Porque antes que mi pan viene mi suspiro, y mis gemidos corren como aguas…
Que todo ocurrió la tarde del domingo anterior, Día del Anciano, dije a ustedes ayer. Que, deprimido por la ausencia de mi única y como algunos se refugian (en plan de fuga, qué contrasentido) ya sea en la droga que se fuma, en la que se inhala o en esa, la más dañina de todas, que libremente se vende embotellada, yo me arropé entre los libros de mi biblioteca, tomé al azar un volumen de poemas y ahí el incidente: al abrir el libro se me vino a las manos aquel mensaje en cuyas primeras líneas algún ser anónimo se quejaba de que su hijo menor, el más amado de todos, lo internó en un asilo de alias rimbombante: “residencia”. El manuscrito:
“Fue en el asilo donde acabé de envejecer. Pero, fuerzas de debilidad, logré fugarme y me vine a refugiar, solo y mi alma, en este cuartucho de azotea, vecino de gatos y lavaderos, abierto a vientos, lluvias y carrasperas. (Afuera de mi covacha las palomas a zureos reniegan de la llovizna.)
Tardes de domingo como esta son las más deprimentes para el que envejece en una soledad de lomo engrifado como gata en brama. Por tratar de conjurarla me he aplicado a abrevar remembranzas en mi altero de viejas fotos, que más me dañan que aligerarme el espíritu. Aquí, macollo de ausencias, el oficio de mis fieles difuntos: desvaídos rasgos de la que fue mi amantísima (canto, risa, el geranio, el no-me-olvides, el deseo tensado, trenzado, en el catre de latón). Qué joven fui una vez…
No me pregunten qué quise decir – es que tenia un nudo en las palabras.
Me he puesto a brujulear mis fotos: hijas, partos, nietos, parientes ya muertos o más distantes todavía: desbalagados. Ah, esta herida que no cesa:
el hijo fallecido por oscuro conflicto de la sota moza, sota de bastos. Ausente uno más, que de mí se ha olvidado, pero cuyo olvido fue menos ingrato que el corazón de pedernal que me encerró en el asilo. En estas corrosivas tardes de domingo intento olvidar y recuerdo; busco recordar, y olvido. (Olvidar, invoco al piadoso alzhaimer…)

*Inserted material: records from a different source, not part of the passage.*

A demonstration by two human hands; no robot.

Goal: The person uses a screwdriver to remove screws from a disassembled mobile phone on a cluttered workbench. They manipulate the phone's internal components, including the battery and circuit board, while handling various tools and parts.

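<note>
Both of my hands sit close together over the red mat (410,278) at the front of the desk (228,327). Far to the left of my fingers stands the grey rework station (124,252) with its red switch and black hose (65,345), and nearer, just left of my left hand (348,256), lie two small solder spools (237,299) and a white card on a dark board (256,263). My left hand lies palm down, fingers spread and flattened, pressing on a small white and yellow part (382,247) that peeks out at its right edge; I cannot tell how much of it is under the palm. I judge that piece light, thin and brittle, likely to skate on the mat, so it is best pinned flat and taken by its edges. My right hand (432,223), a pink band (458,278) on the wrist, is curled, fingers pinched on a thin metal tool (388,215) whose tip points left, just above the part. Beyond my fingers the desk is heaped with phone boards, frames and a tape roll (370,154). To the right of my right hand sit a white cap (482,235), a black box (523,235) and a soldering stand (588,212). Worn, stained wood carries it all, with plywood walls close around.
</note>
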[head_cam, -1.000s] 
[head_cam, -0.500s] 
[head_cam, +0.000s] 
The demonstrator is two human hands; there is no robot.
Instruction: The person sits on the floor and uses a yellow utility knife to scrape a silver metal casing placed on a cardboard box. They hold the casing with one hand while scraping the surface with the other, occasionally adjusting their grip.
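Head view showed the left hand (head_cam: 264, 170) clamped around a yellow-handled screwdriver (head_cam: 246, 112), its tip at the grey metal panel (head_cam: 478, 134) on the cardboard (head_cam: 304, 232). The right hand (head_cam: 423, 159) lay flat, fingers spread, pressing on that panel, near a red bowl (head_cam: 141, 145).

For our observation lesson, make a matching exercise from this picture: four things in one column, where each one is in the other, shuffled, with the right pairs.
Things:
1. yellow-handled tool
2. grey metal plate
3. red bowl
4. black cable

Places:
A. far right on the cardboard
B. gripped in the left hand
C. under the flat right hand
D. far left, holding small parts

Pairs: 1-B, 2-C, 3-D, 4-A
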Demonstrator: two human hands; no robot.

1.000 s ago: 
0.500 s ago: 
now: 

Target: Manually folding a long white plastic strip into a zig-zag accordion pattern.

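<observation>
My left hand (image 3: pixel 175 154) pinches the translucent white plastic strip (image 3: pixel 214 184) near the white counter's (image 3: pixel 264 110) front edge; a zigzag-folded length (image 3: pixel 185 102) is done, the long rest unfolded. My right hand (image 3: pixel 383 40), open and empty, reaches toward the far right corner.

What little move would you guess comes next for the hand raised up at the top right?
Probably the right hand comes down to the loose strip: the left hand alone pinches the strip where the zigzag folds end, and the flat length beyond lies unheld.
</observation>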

¿Dónde mi juventud? Se me trasminó entre los años. Tan escaso de dones como sobrado de ilusiones fui padeciendo gozosas heridas de la sucesión de mujeres que, costras de las heridas, me dejaron estas fotos, dedicatoria y fecha vetustas y unos marchitos pétalos emparedados entre sonetos, rimas y redondillas. De súbito, inesperado, el fogonazo: llegó ella, la única, y ahora mi mente burbujea de recuerdos: romanzas y trovas, luna llena y mandolina y ventana grifa de bugambilias. Y aquí estoy, y avizoro el final, y porque esta soledad pesa cual cresta de roca desprendida de la mente para dar en el corazón, envío este mensaje a ver si alguno…”
Al llegar a este punto (estos tres puntos) el manuscrito se interrumpe. Yo, el papelillo en la diestra, por la ventana miro una tarde que la llovizna torna remedo de noche, y de noche todas las tardes son pardas. ¿Quién sería el solitario? Yo, rumiante de soledades, ¿qué hubiese podido darle más allá un trueque de tristura por pesadumbre? Un súbito suspirillo, en las pupilas el picor. Contemplé la tarde aterida, observé el matutino: “Solos, millones de viejos”.
Día del Anciano. ¿Alguno se percató de la fecha, alguno agasajó a su “adulto mayor”, como le apoda el eufemismo ridículo? Mis valedores, quien sepa de edad, achaques y añejos pedimentos de auxilio conocerá la causa de esta mi depresión. Senectud, cuántos suspiros se cometen en tu nombre. Y qué hacer. (En fin.)